Dans cette contre-offensive, amorcée mercredi à Lille, Jean-Luc Mélenchon s'est ensuite offert une partie de ball-trap politique, sans toutefois répondre complètement sur le fond:

"Est-ce que ceux-là qui ont signé des accords auraient le front de venir nous demander des comptes sur ces traités signés avec la République islamique d’Iran, dont onze signés sous messieurs Hollande et Macron, et cinq sous monsieur Fillon? Qui me demande des comptes? Le ministre socialiste Hamon, qui a signé sept accords avec le Venezuela, ce dont je le félicite, ou bien monsieur Macron, dont le bras droit a organisé la campagne victorieuse de Nicolas Maduro, ce dont je le félicite également?"

La tirade ne s'arrête pas là:

"Est-ce madame Le Pen, qui me reproche mes amitiés paraît-il anti-occidentales alors qu’elle va boire le thé avec Poutine? Enfin, François Fillon me reproche d’être communiste. C’est un reproche tout à fait supportable, je me permets de le signaler. Mais je ne le suis pas.
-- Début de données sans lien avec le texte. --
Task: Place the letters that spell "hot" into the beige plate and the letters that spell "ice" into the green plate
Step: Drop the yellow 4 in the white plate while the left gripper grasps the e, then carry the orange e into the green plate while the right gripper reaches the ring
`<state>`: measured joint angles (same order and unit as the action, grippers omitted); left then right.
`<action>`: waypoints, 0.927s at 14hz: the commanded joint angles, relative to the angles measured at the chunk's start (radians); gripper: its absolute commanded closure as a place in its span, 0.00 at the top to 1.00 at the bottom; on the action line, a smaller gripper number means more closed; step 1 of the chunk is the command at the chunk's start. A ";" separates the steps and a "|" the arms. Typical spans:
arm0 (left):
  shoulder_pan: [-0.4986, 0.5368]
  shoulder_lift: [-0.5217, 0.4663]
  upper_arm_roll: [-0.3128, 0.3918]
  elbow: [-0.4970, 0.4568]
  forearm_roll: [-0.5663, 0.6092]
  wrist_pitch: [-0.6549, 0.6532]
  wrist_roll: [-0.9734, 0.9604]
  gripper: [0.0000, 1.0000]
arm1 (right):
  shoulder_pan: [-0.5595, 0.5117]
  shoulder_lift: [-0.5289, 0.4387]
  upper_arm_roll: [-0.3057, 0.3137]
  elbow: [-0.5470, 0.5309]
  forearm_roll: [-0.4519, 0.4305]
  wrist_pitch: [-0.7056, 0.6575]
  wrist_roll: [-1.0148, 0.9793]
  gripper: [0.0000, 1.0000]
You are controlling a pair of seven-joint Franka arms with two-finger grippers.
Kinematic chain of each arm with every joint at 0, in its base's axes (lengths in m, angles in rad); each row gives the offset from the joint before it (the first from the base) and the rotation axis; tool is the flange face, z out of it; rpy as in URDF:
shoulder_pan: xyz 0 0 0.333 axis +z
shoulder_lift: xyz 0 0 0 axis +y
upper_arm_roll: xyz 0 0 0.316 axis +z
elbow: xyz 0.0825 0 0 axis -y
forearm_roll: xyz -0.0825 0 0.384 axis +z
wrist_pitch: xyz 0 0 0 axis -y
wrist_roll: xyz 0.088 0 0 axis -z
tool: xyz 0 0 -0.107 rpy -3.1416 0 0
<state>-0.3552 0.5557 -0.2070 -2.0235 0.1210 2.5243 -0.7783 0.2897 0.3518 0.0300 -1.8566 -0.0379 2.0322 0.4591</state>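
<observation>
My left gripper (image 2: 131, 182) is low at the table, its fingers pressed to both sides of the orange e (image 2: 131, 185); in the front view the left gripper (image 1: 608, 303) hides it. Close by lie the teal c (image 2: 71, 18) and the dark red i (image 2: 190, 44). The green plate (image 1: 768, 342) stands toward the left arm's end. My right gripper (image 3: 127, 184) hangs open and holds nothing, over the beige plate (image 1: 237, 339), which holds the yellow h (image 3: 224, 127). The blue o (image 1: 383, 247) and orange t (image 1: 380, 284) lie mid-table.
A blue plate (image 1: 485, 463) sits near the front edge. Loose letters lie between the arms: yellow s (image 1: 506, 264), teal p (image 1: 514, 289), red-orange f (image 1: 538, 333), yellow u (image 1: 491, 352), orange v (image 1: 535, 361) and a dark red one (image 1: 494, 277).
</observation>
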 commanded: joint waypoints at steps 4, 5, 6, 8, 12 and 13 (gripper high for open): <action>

Je rappelle que c’est du temps où il était Premier ministre que son parti l’UMP avait signé un accord de coopération avec le Parti communiste chinois."

Ne cachant pas son admiration pour Hugo Chavez et Fidel Castro, Jean-Luc Mélenchon prône la sortie de l'Otan et se défie ouvertement de l'atlantisme. Dans une interview accordée au Parisien, l'ancien sénateur socialiste revendique une forme de pragmatisme en matière de relations internationales.

"Je discuterai avec le diable s'il le faut pour mon pays", affirme celui que ces détracteurs taxent de complaisance avec le régime syrien.